▶ _TRY IT_
What is needed is an exact transcription of the listing, with the images removed.

--------------------------------------------------

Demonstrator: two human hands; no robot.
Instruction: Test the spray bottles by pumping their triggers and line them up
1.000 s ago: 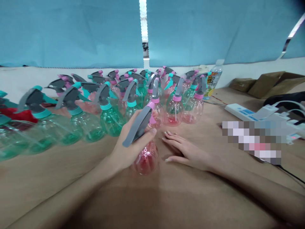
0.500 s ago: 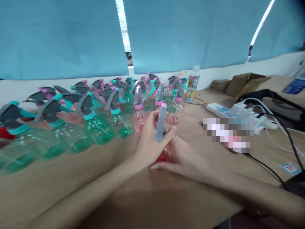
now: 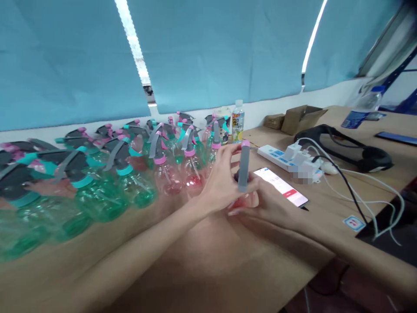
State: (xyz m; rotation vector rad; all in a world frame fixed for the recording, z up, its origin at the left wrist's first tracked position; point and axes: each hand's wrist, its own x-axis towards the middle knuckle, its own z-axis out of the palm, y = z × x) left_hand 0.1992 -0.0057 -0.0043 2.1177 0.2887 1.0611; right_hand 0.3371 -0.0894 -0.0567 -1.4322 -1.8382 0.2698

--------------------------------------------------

▶ _OUTPUT OF THE TASK_
Demonstrator: two human hands; no robot.
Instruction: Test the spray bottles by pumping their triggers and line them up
1.000 s ago: 
0.500 s ago: 
now: 
State: (xyz m; rotation vector rad; all in a world frame fixed for the recording, z up, its origin at the left wrist's first tracked position; point and axes: each hand's wrist, its own x-axis towards the middle knuckle, its own z-axis out of the palm, y = z × x) left_hand 0.1992 -0.0057 -0.0043 2.1177 0.2887 1.0611; right_hand 0.3371 -0.0894 -0.0567 -1.4322 -1.8382 0.2698

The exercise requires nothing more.